■ **TASK DESCRIPTION**
Check each line of the material. Copy those containing "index".
---------------
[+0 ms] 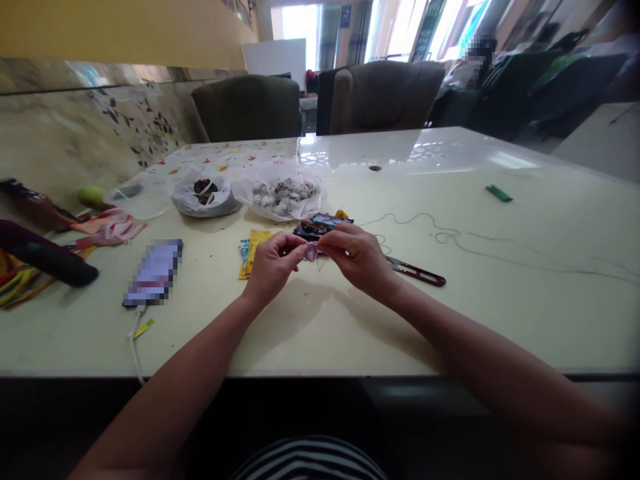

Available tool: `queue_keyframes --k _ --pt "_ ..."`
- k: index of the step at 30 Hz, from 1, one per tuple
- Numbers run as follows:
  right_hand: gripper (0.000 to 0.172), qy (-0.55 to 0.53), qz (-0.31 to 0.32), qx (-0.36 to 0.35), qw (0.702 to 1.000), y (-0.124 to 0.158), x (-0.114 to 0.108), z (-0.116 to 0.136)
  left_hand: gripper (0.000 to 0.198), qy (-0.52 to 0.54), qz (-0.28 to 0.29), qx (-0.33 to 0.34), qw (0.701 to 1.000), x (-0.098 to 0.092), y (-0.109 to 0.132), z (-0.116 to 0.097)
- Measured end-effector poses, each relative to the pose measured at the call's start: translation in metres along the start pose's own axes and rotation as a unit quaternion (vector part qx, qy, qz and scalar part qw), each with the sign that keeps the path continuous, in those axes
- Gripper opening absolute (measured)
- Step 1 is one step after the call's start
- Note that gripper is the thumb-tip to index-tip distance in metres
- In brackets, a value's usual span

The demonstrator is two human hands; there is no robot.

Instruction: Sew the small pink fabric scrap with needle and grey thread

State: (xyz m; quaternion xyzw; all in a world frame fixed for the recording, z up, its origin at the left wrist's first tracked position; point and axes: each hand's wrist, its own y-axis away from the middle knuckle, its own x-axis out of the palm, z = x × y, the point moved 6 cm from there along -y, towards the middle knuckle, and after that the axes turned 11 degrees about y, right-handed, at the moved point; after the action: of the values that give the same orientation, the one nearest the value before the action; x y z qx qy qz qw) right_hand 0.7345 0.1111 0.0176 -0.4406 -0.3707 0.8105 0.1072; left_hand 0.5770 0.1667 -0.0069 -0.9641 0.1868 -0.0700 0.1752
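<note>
Thumb and fingers of my left hand [275, 259] pinch one edge of a small pinkish-purple piece [312, 253], whose material I cannot make out. My right hand [361, 257] is closed at its other side, fingertips pressed together. Both hands are just above the table. Behind them lie shiny dark packets [311, 228], partly covered by my fingers. Yellow and blue packets [259, 241] stick out beyond my left hand. A thin thread [420, 215] loops over the table to the right. Beside my right wrist lies a dark-handled cutting tool [423, 273], its tip hidden.
Behind the hands stand a plastic bag of whitish lumps [285, 195] and a bag of dark bits [203, 193]. On the left are a phone [154, 272] with a cable, a dark bottle [55, 260] and a pink cloth [117, 228]. A green lighter [499, 193] lies far right.
</note>
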Motion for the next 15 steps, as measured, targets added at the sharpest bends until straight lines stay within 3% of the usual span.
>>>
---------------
■ **ANSWER TO THE PROBLEM**
- k: index of the step at 30 Hz, from 1, one per tuple
- Note that gripper is the thumb-tip to index-tip distance in metres

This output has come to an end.